§ Exercise prompt: Using the listing below, set down exactly the lines starting at the line that contains "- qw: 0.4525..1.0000" and ending at the line that contains "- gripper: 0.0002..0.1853", both included, and no others.

§ Supplied data:

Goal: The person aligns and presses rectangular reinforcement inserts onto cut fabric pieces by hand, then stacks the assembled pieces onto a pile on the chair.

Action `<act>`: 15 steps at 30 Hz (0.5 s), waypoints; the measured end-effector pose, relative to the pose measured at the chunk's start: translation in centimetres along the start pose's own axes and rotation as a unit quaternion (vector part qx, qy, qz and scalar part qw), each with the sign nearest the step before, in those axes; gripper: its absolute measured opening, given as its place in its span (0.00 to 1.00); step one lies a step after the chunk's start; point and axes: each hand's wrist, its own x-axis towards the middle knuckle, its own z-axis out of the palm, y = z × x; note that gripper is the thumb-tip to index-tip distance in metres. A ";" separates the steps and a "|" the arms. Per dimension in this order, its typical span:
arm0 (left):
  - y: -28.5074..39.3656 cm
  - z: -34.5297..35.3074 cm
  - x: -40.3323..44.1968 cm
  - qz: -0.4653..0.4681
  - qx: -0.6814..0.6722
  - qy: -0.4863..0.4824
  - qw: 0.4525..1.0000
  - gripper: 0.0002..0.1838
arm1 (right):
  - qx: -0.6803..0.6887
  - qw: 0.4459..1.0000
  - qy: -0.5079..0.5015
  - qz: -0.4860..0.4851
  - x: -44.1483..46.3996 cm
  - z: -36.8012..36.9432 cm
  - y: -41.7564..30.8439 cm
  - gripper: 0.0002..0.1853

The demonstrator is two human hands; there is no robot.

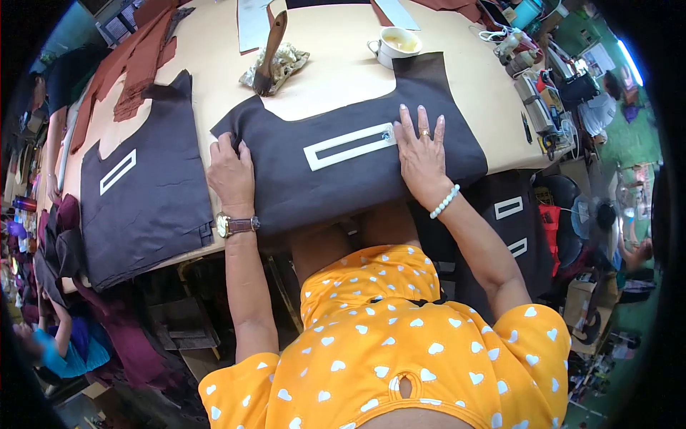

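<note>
In front of me a dark brown leather-like piece lies across the table edge, its upper side cut in a wide curve. A white rectangular frame sits on it, with a small shiny bit at its right end that I cannot make out. My left hand, wearing a watch, pinches the piece's left edge, where the material is creased. My right hand lies flat with fingers spread on the piece, fingertips beside the frame's right end. Beyond the piece, a brush rests on a crumpled, crusted lump.
A white cup with yellowish contents stands behind the piece. Similar dark pieces are stacked at left, the top one bearing a white frame. Reddish-brown strips lie at the far left. Tools and boxes crowd the right edge. Another person is at lower left.
</note>
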 end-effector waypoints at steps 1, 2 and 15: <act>0.0 0.0 0.0 0.000 -0.002 -0.003 1.000 0.14 | 0.005 1.000 -0.001 0.000 0.3 0.3 0.2 0.28; 0.0 -0.1 0.0 -0.001 -0.004 -0.005 1.000 0.14 | 0.001 1.000 -0.010 -0.003 0.5 0.4 0.4 0.29; -0.1 -0.1 0.0 0.007 -0.013 0.006 1.000 0.14 | 0.005 0.998 -0.031 -0.050 -0.1 -0.8 -1.1 0.32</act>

§ Written answer:
  - qw: 0.4525..1.0000
  - gripper: 0.0002..0.1838
arm1 (right):
  - qx: -0.6803..0.6887
  - qw: 0.4459..1.0000
  - qy: -0.5079..0.5015
  - qz: -0.4860..0.4851
  - x: -44.1483..46.3996 cm
  - z: -36.8012..36.9432 cm
  - y: -41.7564..30.8439 cm
  - gripper: 0.0002..0.1853

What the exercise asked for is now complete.